◆ Collection entries ◆
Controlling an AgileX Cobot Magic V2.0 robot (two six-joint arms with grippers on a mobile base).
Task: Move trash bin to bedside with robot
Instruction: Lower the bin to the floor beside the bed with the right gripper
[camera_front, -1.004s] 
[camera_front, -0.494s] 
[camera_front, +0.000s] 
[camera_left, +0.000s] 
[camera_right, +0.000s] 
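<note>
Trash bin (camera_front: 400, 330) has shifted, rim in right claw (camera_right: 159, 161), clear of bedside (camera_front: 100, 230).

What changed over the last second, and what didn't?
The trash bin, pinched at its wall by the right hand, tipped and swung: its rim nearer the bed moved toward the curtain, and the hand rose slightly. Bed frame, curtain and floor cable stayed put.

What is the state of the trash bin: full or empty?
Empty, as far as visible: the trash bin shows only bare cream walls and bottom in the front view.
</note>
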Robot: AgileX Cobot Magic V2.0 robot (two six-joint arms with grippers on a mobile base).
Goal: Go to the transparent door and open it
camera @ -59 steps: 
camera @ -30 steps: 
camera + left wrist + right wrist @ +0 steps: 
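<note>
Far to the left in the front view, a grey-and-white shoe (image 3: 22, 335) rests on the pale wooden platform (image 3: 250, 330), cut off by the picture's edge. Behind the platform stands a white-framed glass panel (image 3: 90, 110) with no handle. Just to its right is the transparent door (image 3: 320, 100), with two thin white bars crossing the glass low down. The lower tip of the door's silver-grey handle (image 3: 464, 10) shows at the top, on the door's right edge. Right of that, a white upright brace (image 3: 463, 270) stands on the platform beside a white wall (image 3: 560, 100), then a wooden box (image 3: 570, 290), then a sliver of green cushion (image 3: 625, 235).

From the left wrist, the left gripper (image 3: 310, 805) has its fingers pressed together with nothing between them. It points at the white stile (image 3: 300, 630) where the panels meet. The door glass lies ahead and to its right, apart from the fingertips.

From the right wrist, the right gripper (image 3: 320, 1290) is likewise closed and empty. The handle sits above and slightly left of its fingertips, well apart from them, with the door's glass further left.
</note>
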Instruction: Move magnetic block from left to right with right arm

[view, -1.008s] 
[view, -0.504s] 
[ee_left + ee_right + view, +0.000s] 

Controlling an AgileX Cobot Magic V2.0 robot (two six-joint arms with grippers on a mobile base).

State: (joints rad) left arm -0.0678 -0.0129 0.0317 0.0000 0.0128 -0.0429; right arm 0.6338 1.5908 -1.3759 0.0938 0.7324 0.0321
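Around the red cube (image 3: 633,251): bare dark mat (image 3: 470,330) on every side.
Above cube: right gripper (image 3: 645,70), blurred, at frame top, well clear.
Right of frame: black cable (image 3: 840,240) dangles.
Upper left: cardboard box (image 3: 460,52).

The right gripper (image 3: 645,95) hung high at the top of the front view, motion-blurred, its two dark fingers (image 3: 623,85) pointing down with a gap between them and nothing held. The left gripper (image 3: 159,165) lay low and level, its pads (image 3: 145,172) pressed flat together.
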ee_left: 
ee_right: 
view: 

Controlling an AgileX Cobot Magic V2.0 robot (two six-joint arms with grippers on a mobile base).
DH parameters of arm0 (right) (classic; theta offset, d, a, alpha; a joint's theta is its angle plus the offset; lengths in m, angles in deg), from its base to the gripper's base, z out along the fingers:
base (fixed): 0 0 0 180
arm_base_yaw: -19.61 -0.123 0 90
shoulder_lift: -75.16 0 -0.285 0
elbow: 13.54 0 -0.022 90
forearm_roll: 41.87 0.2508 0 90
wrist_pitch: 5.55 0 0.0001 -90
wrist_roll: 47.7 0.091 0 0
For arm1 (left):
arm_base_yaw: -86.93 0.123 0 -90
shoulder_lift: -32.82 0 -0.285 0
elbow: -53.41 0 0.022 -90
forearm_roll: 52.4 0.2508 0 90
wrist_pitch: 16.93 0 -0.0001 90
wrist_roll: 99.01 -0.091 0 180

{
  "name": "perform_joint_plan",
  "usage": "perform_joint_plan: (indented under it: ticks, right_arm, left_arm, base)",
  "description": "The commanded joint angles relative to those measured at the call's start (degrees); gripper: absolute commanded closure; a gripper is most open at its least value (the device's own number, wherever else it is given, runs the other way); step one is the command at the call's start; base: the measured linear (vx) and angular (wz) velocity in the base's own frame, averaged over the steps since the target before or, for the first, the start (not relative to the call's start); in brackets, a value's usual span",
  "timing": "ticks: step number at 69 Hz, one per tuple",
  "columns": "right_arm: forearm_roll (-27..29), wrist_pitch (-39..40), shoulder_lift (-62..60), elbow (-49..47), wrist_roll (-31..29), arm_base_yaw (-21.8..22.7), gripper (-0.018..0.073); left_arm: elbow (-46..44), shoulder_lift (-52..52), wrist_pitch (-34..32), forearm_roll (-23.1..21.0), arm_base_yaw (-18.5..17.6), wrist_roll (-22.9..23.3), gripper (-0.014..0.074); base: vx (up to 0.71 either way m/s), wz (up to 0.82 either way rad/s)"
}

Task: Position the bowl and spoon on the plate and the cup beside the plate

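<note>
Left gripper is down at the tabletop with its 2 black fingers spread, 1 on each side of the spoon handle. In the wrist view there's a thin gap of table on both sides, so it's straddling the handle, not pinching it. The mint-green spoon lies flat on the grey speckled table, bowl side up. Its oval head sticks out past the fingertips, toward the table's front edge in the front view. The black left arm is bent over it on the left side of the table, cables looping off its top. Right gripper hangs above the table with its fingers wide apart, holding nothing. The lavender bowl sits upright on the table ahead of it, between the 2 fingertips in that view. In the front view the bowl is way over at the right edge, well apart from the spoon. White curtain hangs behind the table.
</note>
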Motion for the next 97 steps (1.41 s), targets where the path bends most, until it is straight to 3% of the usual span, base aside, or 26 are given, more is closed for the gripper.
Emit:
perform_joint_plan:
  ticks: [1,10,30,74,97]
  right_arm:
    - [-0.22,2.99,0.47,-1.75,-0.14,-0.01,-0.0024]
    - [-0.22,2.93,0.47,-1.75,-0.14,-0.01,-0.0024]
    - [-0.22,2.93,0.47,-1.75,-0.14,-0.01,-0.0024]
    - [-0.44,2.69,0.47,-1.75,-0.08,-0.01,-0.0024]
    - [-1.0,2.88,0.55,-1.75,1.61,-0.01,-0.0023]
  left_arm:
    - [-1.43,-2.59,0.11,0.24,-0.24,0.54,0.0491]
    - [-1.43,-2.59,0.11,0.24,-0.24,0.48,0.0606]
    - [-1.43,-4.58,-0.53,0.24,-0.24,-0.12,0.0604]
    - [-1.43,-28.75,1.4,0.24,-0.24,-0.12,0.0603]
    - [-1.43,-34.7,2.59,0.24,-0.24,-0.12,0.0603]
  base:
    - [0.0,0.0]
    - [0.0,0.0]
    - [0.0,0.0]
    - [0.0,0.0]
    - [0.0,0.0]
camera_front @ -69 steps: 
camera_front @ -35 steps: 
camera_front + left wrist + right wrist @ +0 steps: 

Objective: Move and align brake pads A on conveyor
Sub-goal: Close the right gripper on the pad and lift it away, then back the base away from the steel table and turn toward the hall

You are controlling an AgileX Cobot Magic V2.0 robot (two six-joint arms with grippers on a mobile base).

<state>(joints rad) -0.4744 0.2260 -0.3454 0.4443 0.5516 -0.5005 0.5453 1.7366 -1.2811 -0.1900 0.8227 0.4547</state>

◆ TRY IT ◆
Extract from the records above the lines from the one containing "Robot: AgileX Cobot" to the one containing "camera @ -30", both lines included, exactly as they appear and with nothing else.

◆ ANSWER SPACE ◆
Robot: AgileX Cobot Magic V2.0 robot (two six-joint arms with grippers on a mobile base).
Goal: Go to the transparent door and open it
camera @ -59 steps: 
camera @ -30 steps: 

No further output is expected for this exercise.